GIVEN ENTRIES –
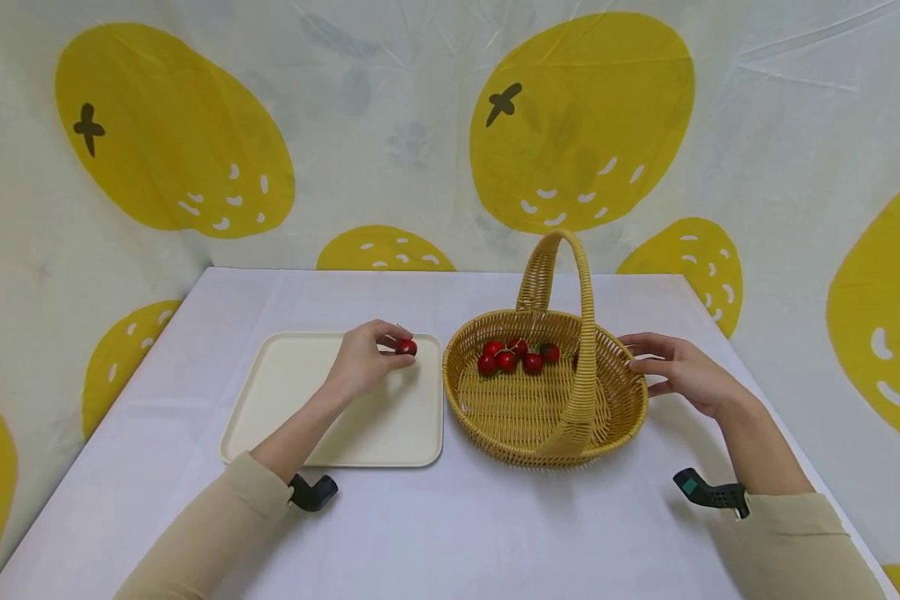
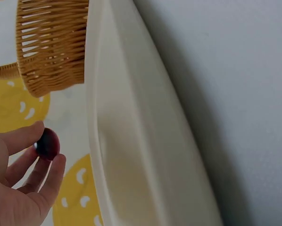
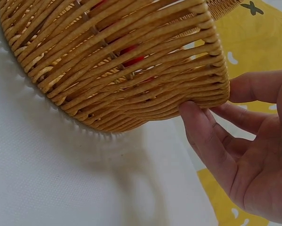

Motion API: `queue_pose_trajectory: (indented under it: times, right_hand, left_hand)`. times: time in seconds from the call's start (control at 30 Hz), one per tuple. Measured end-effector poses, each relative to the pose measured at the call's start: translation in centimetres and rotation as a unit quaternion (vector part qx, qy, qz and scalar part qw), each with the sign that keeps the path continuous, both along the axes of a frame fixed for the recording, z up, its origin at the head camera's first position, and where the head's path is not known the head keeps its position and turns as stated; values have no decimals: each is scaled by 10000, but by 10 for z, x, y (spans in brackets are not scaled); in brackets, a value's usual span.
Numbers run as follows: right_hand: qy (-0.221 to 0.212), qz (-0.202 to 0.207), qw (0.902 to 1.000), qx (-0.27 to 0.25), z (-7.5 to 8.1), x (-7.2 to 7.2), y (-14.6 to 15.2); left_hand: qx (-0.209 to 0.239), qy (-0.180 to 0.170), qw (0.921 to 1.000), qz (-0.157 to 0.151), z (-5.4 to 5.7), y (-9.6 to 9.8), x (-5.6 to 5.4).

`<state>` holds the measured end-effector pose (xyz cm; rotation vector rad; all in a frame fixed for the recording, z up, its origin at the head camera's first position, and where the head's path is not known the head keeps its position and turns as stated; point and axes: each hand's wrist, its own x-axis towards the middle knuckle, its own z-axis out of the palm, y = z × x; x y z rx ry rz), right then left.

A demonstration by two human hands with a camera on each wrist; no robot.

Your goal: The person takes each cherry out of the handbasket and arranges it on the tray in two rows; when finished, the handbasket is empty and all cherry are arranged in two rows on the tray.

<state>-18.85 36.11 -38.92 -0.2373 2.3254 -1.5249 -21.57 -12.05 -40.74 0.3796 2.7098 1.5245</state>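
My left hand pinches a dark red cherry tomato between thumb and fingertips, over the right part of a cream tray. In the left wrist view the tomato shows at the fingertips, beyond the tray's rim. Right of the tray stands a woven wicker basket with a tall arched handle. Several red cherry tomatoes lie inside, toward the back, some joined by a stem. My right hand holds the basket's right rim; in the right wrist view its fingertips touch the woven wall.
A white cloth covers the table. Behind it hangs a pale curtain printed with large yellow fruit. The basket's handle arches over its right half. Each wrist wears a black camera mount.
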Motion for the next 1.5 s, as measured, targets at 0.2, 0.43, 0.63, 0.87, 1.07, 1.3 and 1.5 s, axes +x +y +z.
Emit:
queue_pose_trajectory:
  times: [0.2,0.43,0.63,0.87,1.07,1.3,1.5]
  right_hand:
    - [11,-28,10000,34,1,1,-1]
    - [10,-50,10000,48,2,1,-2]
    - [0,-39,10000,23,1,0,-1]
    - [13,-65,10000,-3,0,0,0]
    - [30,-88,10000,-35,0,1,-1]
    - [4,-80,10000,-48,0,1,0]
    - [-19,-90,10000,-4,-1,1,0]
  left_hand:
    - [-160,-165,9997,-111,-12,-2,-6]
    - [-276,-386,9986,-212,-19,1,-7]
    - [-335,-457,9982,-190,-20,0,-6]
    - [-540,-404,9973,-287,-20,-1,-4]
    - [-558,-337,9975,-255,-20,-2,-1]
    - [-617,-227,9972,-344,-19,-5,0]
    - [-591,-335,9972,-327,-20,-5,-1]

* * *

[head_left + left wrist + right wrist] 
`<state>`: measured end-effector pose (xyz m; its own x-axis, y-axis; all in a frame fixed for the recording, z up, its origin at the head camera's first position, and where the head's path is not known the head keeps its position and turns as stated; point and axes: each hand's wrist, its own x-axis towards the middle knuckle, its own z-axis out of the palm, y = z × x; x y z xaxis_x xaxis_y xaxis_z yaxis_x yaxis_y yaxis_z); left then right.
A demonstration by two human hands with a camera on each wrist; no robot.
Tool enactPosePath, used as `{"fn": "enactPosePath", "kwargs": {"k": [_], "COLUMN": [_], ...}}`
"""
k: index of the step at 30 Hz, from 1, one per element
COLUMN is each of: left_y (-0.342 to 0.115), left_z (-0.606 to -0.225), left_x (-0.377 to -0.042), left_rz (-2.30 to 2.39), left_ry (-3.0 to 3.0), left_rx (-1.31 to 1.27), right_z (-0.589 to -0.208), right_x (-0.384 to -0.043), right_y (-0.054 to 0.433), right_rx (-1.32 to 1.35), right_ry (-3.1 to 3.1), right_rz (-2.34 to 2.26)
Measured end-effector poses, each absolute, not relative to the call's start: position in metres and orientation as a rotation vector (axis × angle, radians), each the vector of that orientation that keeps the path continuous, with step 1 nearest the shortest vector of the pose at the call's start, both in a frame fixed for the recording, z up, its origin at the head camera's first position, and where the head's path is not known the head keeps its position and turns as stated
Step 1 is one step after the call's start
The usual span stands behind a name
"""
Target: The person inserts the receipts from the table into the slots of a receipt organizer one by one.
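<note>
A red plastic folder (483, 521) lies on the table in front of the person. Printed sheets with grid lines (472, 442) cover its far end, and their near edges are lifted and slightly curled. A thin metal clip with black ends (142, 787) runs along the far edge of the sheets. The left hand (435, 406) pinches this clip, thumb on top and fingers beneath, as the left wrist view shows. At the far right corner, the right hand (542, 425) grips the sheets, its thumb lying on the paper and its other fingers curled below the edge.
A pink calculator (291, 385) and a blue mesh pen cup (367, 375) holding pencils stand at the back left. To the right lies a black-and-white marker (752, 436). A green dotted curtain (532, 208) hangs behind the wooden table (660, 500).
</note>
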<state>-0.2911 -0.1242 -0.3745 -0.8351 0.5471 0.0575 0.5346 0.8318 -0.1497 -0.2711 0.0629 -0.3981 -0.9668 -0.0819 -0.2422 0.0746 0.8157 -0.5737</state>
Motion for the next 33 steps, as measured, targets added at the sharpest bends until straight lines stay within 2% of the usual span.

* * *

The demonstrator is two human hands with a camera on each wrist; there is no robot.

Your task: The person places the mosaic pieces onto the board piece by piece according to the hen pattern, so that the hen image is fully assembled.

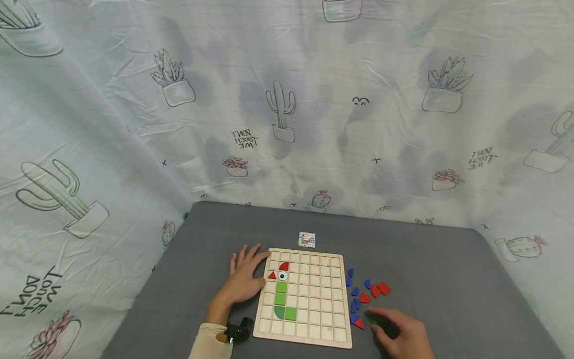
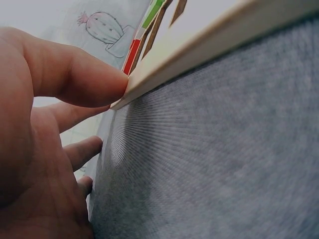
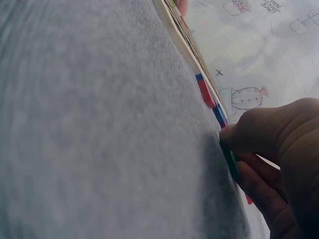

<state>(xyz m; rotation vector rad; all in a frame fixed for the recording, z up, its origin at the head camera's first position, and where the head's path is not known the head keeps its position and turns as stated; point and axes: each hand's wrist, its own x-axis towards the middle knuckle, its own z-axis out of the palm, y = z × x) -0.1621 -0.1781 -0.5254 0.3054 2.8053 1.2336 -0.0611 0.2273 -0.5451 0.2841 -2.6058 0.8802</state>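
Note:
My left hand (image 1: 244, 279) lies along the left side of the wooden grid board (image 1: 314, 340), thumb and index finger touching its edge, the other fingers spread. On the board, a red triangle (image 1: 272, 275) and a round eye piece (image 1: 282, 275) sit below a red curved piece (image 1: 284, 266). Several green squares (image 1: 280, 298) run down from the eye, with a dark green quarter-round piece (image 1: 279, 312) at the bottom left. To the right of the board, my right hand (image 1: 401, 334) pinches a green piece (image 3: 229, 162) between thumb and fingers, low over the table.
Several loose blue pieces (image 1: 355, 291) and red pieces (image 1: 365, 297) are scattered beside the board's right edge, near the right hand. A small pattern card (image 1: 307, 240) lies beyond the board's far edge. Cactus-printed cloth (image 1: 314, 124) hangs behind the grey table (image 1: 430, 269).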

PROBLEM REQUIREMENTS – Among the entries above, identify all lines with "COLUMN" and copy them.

RESPONSE –
Tool enactPosePath, used as `{"fn": "enactPosePath", "kwargs": {"k": [_], "COLUMN": [_], ...}}`
COLUMN is each of: left_y (-0.342 to 0.115), left_z (-0.606 to -0.225), left_x (-0.377 to -0.042), left_rz (-2.30 to 2.39), left_ry (-3.0 to 3.0), left_rx (-1.31 to 1.27), right_z (-0.589 to -0.208), right_x (-0.384 to -0.043), right_y (-0.054 to 0.433), right_rx (-1.32 to 1.35), right_ry (-3.1 to 3.1), right_rz (-2.34 to 2.26)

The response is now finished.